From the listing below, output only the lines starting at the line that has "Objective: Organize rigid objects" and ending at the line that has "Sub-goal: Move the", exactly as they appear, ends included.

DATA FOR PROCESSING below:

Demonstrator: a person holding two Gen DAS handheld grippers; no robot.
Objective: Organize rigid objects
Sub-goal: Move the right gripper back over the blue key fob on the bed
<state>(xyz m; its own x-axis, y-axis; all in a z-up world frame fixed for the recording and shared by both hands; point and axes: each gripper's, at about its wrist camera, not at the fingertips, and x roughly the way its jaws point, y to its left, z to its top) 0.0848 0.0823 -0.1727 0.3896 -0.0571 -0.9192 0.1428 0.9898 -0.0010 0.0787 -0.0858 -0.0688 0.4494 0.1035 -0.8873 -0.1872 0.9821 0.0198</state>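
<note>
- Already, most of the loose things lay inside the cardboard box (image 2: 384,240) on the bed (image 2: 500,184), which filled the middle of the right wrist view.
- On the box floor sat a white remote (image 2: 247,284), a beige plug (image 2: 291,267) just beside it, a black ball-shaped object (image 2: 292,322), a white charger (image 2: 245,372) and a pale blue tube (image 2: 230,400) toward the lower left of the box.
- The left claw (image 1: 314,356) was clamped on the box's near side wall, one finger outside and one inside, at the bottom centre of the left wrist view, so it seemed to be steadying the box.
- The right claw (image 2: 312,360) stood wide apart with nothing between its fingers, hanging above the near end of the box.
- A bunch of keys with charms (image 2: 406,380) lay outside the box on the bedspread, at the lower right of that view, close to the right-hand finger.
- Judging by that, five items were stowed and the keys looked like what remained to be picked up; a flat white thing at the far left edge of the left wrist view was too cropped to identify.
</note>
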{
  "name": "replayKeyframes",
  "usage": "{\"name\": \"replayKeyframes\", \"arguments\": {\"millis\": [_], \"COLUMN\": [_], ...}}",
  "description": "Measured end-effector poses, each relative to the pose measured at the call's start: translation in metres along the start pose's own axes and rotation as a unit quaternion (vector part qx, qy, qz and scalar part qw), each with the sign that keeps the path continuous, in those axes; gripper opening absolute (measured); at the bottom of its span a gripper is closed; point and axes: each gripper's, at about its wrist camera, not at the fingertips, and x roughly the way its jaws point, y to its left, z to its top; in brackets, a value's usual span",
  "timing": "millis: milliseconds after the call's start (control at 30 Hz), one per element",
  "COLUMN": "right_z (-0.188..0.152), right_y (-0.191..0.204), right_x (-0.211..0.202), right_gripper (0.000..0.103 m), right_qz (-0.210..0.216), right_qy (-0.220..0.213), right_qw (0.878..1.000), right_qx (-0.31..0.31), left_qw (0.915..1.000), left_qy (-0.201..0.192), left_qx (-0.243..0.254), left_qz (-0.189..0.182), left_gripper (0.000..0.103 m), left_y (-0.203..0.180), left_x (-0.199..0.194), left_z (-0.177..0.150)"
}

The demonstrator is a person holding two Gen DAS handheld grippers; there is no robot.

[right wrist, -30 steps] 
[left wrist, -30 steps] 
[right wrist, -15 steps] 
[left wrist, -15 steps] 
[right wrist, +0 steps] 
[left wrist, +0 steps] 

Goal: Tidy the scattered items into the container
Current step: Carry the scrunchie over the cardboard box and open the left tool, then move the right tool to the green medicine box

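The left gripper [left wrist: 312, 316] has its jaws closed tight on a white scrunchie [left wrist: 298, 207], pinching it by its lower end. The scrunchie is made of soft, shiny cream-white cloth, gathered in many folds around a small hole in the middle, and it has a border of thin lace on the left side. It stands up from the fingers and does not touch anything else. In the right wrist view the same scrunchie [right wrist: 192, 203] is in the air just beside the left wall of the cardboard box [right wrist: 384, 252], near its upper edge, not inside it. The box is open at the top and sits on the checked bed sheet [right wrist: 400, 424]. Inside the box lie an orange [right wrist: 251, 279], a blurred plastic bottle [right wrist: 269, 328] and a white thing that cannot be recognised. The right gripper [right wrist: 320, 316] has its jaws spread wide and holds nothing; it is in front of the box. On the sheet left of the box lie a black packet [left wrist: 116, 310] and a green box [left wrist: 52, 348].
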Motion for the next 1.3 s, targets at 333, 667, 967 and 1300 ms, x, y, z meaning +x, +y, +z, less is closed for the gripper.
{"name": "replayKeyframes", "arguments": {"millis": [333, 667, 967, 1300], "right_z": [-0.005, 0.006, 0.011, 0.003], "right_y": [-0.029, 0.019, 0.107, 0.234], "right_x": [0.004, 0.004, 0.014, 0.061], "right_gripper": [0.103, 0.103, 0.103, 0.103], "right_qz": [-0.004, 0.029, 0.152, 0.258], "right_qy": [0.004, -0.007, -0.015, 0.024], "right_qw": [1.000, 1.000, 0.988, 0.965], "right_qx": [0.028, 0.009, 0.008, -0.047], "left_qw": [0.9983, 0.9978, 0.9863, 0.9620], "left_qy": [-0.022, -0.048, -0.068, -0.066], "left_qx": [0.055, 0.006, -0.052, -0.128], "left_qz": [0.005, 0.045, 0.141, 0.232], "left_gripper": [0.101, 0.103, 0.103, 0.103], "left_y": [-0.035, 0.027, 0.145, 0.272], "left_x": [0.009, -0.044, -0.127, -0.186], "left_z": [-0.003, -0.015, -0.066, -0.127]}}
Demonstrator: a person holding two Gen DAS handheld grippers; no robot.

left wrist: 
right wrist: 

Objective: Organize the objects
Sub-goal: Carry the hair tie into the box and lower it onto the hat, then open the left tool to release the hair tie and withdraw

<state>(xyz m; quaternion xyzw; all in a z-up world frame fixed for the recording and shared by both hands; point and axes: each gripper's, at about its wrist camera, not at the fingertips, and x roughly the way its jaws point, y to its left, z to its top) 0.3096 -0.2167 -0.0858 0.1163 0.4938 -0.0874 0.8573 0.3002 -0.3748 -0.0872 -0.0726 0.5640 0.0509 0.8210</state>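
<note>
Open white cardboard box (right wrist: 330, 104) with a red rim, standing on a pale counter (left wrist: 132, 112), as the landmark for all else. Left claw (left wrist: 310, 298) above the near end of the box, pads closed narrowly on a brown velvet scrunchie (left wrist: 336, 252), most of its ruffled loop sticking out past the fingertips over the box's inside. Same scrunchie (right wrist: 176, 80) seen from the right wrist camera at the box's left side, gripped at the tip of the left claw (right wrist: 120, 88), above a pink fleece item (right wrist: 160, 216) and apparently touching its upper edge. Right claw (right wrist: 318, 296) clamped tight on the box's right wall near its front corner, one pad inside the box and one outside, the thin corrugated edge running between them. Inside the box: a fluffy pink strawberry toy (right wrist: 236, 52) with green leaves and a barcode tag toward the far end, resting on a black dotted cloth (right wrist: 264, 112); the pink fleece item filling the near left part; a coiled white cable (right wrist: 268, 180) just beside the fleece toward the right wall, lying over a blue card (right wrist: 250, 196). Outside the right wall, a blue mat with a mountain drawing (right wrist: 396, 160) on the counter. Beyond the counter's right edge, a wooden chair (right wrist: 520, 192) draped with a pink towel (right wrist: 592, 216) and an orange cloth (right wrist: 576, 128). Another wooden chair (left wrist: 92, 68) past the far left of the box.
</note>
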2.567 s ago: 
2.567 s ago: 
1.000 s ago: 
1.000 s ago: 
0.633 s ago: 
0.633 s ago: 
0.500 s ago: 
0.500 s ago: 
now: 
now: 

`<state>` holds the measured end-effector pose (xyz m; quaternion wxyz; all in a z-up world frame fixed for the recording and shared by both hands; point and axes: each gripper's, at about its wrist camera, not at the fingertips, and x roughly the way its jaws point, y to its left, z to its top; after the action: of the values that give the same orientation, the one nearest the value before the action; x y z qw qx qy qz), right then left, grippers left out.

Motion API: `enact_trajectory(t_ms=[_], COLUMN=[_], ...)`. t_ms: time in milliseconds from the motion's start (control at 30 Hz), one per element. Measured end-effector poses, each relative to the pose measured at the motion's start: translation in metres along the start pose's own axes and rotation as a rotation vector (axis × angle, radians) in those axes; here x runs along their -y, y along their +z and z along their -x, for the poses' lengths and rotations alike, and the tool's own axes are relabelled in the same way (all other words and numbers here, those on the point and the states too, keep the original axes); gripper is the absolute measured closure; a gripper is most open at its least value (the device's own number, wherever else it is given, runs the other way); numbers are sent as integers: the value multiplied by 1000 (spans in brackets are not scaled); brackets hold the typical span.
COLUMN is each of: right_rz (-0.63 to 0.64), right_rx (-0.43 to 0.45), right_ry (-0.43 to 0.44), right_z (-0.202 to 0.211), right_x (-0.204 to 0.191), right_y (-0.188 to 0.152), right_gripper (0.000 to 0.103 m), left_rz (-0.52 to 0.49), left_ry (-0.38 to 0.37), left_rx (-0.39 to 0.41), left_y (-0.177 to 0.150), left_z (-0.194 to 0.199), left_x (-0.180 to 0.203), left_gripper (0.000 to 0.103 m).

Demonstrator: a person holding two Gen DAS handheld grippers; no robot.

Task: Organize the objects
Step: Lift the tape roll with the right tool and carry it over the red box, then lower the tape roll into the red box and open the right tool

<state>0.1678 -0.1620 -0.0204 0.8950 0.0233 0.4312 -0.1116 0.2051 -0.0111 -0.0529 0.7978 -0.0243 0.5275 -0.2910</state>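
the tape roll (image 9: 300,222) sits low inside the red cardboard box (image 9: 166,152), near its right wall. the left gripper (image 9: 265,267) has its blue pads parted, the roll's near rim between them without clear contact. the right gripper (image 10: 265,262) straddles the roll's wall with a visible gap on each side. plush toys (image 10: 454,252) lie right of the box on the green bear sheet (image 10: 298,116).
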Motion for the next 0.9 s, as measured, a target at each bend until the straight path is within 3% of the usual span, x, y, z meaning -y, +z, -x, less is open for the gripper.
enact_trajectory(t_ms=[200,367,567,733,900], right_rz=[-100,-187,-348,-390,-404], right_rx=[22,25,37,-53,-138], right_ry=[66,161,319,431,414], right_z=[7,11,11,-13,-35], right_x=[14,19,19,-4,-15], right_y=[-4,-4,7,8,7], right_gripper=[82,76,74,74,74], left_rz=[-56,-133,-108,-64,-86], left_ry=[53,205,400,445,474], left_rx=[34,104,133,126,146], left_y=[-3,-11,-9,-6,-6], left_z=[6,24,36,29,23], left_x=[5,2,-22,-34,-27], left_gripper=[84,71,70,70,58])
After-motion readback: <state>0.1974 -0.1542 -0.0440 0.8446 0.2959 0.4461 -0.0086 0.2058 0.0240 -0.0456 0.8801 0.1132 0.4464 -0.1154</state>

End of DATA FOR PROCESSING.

SOLUTION
Objective: Organize rigid objects
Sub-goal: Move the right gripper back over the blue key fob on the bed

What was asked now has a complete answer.